What Is High-entropy Alloy?

--Definition

High-entropy alloy, or HEA, is an advanced material with 5 or more comprising metallic elements, disordered structures, and high entropy. HEAs are quite different from traditional alloys. They are not based on one majority component but are composed of several principal elements. Namely, HEA contains at least 5 elements, and the proportion of every element is equal or approximately equal. These alloys are also characterized by high entropy, thus leading to their unique properties and applications.

--Properties

HEAs have a superior combination of properties that are not found in traditional alloys. These features include high strength, ductility, and thermal stability. These alloys also exhibit excellent wear resistance, corrosion resistance, and high-temperature properties, which make them an ideal candidate for use in harsh environments.

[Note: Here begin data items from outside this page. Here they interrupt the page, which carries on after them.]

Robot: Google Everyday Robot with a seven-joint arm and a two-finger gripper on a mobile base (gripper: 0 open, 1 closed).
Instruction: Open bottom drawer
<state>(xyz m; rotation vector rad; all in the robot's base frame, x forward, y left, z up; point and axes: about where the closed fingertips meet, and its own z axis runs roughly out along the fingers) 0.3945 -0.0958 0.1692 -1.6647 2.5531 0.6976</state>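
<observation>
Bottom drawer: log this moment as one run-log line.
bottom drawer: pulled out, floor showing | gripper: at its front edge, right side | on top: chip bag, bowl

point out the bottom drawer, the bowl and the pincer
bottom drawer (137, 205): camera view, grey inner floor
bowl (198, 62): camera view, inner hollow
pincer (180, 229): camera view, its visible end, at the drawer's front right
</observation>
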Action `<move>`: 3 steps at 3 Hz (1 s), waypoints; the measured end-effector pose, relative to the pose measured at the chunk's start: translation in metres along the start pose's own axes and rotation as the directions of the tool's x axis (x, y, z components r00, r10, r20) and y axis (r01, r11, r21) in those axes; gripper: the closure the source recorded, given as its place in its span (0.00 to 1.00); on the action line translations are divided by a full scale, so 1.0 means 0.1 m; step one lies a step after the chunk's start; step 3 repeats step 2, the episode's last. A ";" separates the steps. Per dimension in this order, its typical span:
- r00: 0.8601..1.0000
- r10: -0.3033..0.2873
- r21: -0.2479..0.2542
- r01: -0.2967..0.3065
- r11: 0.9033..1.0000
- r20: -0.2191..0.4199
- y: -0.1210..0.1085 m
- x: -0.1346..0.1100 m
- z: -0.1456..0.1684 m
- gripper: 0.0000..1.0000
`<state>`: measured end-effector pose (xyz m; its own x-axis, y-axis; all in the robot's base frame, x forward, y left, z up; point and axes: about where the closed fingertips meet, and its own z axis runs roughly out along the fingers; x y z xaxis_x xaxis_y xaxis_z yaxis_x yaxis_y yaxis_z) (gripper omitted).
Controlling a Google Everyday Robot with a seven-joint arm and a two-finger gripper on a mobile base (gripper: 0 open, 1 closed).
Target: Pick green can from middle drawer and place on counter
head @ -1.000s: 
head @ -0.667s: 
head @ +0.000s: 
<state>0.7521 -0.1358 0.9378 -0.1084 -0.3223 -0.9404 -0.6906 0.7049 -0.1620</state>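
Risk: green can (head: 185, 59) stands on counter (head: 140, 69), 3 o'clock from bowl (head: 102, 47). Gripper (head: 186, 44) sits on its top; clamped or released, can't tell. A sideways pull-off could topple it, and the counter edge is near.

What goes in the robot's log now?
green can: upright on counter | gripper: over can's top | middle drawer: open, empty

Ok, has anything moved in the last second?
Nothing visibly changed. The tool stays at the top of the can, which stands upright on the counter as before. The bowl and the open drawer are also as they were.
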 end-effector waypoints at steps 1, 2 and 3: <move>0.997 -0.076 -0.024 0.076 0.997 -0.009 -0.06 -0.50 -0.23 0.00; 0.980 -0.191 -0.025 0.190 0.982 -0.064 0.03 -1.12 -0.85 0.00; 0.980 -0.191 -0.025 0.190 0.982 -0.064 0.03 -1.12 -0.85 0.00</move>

For instance, VNbMoTaW possesses a high yield strength of over 600 MPa (87 ksi)) even at a temperature of 1,400 °C. CoCrFeMnNi has exceptional low-temperature mechanical properties and high fracture toughness. While Al0.5CoCrCuFeNi features a high fatigue life and endurance limit compared with conventional steel and titanium alloys.

--Production

The production of HEAs requires specialized techniques, such as powder metallurgy, electrodeposition, and mechanical alloying, due to their complex composition and microstructure. A majority of them are made with arc melting and induction melting. Sputtering, molecular beam epitaxy (MBE), or mechanical melting can also be employed. These techniques allow for the creation of HEAs with tailored characteristics and microstructures, which are suitable for specific applications.

Figure 2. HEA Production Methods

--Application

HEAs have shown promise in various applications, including high-temperature thermoelectric applications, wear-resistant coatings, and structural materials. They have also been explored for use in aerospace, automotive, and biomedical applications. The unique combination of properties exhibited by HEAs makes them an ideal candidate for use in harsh environments, where traditional alloys may fail.

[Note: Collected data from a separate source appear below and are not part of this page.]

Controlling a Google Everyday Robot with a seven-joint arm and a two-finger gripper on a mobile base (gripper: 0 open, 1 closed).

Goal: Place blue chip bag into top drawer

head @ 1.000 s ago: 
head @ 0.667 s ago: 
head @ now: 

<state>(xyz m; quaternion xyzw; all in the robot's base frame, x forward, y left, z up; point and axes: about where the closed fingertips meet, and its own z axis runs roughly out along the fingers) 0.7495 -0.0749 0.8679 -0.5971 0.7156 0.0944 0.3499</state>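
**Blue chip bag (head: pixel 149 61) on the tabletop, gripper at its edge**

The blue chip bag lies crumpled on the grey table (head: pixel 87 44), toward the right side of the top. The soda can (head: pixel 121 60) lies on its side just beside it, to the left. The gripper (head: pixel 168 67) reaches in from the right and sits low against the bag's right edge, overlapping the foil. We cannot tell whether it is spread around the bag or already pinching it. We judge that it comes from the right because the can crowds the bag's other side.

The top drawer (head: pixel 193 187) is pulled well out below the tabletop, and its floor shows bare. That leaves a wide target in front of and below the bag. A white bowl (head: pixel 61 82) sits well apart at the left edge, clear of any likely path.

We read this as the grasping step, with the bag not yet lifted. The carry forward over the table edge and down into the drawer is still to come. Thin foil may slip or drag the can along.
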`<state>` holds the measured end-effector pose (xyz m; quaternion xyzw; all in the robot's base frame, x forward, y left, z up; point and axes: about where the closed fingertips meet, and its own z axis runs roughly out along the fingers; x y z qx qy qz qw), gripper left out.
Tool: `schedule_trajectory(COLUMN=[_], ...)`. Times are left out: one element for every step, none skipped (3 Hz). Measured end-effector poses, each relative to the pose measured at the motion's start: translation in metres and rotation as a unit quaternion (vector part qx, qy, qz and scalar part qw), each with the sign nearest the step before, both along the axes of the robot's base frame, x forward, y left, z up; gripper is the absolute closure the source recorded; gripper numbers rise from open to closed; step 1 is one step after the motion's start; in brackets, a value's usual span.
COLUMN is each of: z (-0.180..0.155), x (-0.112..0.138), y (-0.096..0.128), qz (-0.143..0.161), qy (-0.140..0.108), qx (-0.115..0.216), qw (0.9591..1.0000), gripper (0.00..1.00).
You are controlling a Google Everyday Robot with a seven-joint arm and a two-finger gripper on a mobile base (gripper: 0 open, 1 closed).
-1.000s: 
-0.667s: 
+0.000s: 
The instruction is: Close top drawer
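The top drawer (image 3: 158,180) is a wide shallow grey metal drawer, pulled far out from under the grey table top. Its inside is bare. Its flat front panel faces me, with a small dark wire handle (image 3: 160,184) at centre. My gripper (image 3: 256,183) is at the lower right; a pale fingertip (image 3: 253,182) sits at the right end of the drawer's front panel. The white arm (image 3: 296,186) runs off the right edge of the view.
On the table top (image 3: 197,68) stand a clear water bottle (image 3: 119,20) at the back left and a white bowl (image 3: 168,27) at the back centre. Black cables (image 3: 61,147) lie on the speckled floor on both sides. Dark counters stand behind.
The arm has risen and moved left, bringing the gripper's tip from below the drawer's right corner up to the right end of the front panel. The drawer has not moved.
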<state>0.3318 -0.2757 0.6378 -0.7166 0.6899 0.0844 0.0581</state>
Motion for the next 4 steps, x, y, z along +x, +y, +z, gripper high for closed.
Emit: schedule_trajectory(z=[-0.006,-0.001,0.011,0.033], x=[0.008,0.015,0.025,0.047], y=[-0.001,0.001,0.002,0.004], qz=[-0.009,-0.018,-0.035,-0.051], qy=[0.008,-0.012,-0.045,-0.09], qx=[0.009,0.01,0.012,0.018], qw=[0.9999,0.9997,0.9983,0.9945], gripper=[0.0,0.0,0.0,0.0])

You can also find HEAs applied to the automobile industry to make engine parts, drivetrain components, and other structural equipment. Additionally, these alloys are promising materials for nuclear applications thanks to their resistance to radiation and corrosion.

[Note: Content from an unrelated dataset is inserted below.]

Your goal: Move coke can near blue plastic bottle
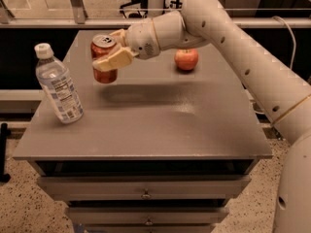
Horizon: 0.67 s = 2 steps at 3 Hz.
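My gripper [111, 52] is shut on the red coke can [103, 58] and holds it upright in the air above the far left part of the table. The can's silver top shows. The blue plastic bottle [57, 87], clear with a white cap and pale label, stands on the table's left side, to the left of the can and nearer the front. A gap of table lies between bottle and can.
A red apple [186, 59] sits on the grey table [160, 130] at the back, right of the gripper, under my arm [233, 38]. Drawers run below the table's front edge. A rail and window frame lie behind the table.
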Motion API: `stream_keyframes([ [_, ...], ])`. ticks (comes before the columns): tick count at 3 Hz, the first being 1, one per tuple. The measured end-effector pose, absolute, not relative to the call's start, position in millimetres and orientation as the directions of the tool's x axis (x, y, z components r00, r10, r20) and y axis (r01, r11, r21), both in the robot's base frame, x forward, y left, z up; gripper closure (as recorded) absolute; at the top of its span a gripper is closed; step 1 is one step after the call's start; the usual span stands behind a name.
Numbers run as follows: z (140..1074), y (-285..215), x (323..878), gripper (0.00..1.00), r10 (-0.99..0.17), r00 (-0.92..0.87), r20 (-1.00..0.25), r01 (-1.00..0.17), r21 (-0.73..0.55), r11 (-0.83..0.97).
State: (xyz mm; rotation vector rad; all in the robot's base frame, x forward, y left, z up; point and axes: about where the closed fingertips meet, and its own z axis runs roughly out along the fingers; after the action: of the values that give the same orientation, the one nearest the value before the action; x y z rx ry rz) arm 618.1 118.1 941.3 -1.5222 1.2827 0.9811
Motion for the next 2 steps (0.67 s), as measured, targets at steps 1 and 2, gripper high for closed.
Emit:
stream_keyframes([
  [1,933,137,598,1.0,-0.308,0.21,-0.928,-0.972,-0.163,-0.171],
  [2,920,145,588,1.0,-0.339,0.268,-0.902,-0.949,-0.186,-0.255],
])
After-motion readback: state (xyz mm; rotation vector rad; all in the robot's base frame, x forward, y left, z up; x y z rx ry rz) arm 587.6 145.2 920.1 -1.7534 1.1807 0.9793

Four Founding Principles of High-entropy Alloy

Let’s continue the article by learning about the founding principles of HEAs.

1.   The Entropic Stabilization of Solid Solutions

The first core effect is entropic stabilization. It refers to the phenomenon where the high configurational entropy leads to the stabilization of the solid solution phase. This means the solid solution is more stable than the intermetallic phase due to the lower Gibbs energy. [2]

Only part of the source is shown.